* [WORK INSTRUCTIONS]
The data below holds a line containing "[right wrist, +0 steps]" and a line containing "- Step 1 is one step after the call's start"; please quote exactly those two lines and every line between them, and nothing else.

* [DATASET CONTENT]
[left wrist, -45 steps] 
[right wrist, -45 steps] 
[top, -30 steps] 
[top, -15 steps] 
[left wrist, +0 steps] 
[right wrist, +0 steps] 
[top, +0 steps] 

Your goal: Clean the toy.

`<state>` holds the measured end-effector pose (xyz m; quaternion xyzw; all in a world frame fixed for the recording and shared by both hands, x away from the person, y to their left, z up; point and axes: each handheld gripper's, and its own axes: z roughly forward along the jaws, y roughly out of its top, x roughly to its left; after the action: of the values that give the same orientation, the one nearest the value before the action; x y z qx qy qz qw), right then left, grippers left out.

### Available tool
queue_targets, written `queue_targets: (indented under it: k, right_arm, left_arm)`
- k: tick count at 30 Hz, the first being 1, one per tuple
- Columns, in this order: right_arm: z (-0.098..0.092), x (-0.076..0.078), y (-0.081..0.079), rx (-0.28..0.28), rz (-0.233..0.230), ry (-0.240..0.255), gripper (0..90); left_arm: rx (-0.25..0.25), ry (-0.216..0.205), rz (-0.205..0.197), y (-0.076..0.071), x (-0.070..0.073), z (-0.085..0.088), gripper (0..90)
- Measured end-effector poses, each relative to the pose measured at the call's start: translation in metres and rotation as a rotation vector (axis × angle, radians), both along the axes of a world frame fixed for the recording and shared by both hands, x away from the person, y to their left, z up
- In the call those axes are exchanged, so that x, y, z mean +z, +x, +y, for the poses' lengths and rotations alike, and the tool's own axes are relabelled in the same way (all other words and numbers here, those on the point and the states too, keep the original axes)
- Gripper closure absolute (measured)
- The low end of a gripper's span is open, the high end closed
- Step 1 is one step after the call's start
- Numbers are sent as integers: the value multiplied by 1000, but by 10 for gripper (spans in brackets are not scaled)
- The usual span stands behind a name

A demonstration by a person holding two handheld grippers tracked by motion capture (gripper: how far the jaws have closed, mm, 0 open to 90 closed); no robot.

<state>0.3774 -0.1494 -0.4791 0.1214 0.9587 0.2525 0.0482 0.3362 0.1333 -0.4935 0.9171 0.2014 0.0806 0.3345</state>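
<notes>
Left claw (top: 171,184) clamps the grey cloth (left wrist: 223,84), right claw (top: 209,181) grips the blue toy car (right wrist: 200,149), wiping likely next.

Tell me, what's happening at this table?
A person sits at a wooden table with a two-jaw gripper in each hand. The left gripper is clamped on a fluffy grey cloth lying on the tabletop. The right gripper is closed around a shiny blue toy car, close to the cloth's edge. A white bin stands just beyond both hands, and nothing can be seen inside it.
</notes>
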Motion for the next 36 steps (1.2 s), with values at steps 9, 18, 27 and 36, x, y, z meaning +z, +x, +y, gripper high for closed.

* [TASK RESPONSE]
[right wrist, +0 steps] 
[top, +0 steps] 

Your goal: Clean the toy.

`<state>` holds the measured end-effector pose (xyz m; quaternion xyzw; all in a world frame fixed for the recording and shared by both hands, x away from the person, y to their left, z up; point and axes: each handheld gripper's, and its own axes: z roughly forward along the jaws, y roughly out of its top, x roughly to its left; after the action: of the values that give the same orientation, the one nearest the value before the action; x y z qx qy qz qw), right then left, grippers left out.

### Available tool
queue_targets, written `queue_targets: (indented under it: k, right_arm, left_arm)`
- k: tick count at 30 Hz, the first being 1, one per tuple
- Columns, in this order: right_arm: z (-0.098..0.092), x (-0.076..0.078), y (-0.081..0.079), rx (-0.28..0.28), rz (-0.233..0.230), ry (-0.240..0.255), gripper (0..90); left_arm: rx (-0.25..0.25), ry (-0.216..0.205), rz (-0.205..0.197), y (-0.076..0.071), x (-0.070..0.073), z (-0.085..0.088), gripper (0..90)
- Measured end-effector poses, each relative to the pose measured at the call's start: translation in metres and rotation as a rotation vector (axis × angle, radians), both along the axes of a world frame fixed for the recording and shared by both hands, x away from the person, y to their left, z up
- In the call those axes are exchanged, so that x, y, z mean +z, +x, +y, for the poses' lengths and rotations alike, and the tool's own axes are relabelled in the same way (all other words and numbers here, those on the point and the states too, keep the original axes)
- Gripper closure absolute (measured)
- The low end of a gripper's span is open, the high end closed
- Step 1 is one step after the call's start

The exercise closes with this answer.